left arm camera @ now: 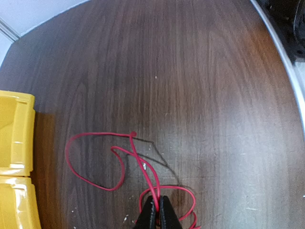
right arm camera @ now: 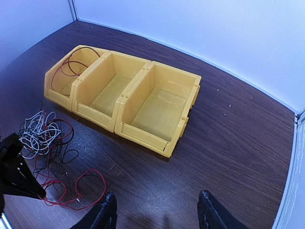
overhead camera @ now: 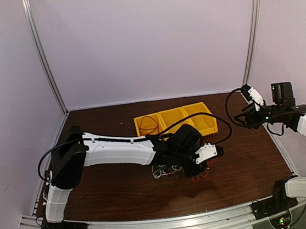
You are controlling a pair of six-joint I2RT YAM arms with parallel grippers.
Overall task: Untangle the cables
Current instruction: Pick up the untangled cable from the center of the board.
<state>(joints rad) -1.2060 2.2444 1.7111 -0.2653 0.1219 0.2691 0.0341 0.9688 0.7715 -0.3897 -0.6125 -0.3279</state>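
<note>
Left gripper (left arm camera: 157,211) pinched shut on a red cable (left arm camera: 97,134) near the yellow bins (right arm camera: 157,143). Other cables (right arm camera: 40,136) lie clumped before those bins. Right gripper (right arm camera: 157,212) gapes, empty. Risk: lifting may drag them along, tightening knots.

Three yellow plastic open-topped bins (right arm camera: 93,114) stand side by side, touching, in a row on the dark wood-grain bench (overhead camera: 112,191), nearer its far edge than its near one. Pale walls (overhead camera: 150,37) enclose the bench, with metal posts (overhead camera: 44,55) at both far corners.
</note>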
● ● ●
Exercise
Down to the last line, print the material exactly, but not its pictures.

Task answer
left arm camera @ now: 
right arm camera @ now: 
overhead camera @ now: 
You are controlling a pair of six-joint I2RT YAM arms with parallel grippers.
Overall task: Untangle the cables
Current instruction: Pick up the untangled cable from the center of the board.
<state>(joints rad) -1.2060 2.2444 1.7111 -0.2653 0.1219 0.2691 0.0341 0.9688 0.7715 -0.3897 -0.6125 -0.3279</state>
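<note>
Left gripper (left arm camera: 157,211) pinched shut on a red cable (left arm camera: 97,134) near the yellow bins (right arm camera: 157,143). Other cables (right arm camera: 40,136) lie clumped before those bins. Right gripper (right arm camera: 157,212) gapes, empty. Risk: lifting may drag them along, tightening knots.

Three yellow plastic open-topped bins (right arm camera: 93,114) stand side by side, touching, in a row on the dark wood-grain bench (overhead camera: 112,191), nearer its far edge than its near one. Pale walls (overhead camera: 150,37) enclose the bench, with metal posts (overhead camera: 44,55) at both far corners.
</note>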

Nothing else is left to add to this answer.